▶ To do: Whenever a line in this data holds the word "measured", report that line in full.

▶ Material provided:

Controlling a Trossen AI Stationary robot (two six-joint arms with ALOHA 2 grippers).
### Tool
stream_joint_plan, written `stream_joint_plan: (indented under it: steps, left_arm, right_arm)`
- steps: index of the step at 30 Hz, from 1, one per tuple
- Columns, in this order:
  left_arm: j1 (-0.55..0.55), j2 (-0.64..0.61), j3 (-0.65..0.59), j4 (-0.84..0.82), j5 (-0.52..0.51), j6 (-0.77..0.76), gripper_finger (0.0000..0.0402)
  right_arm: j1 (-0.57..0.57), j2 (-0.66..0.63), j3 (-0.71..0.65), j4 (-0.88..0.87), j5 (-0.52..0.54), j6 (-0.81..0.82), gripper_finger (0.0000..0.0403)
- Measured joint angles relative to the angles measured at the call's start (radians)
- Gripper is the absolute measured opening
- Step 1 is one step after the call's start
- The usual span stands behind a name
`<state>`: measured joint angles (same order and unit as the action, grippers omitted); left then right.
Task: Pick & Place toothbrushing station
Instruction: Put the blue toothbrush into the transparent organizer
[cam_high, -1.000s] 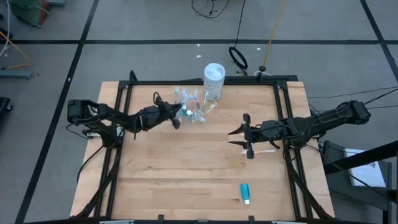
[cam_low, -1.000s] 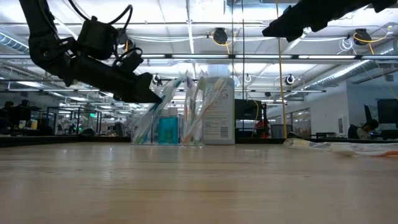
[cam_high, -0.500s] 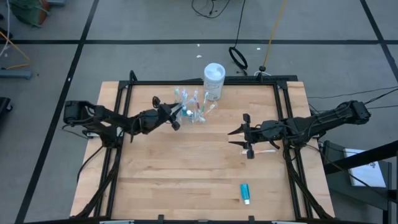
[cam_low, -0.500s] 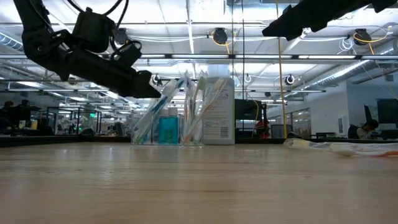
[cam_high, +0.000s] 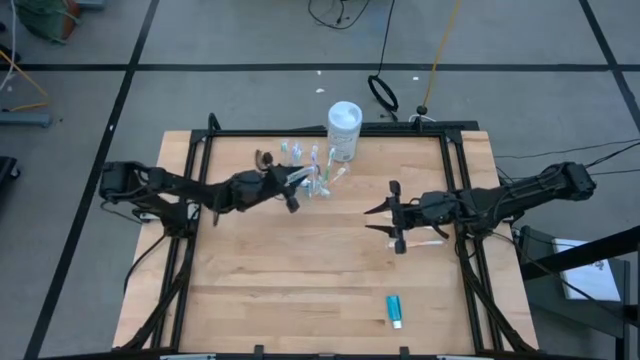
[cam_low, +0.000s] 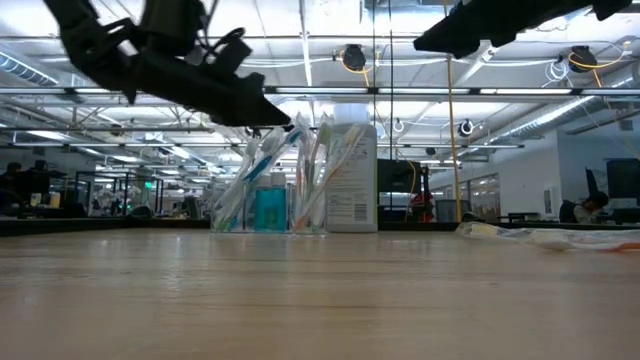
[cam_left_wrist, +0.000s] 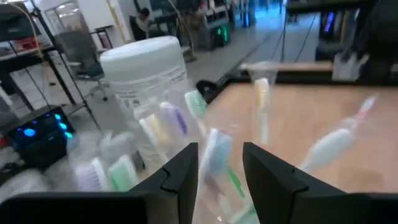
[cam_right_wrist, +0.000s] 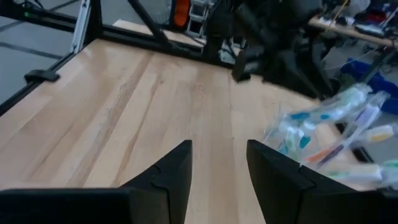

▶ Exercise result:
- Measured joint angles relative to the angles measured at the call's start (radians)
- Gripper is the absolute measured opening
`<state>`: measured joint angles (same order and unit as the action, grippers omitted); left then right.

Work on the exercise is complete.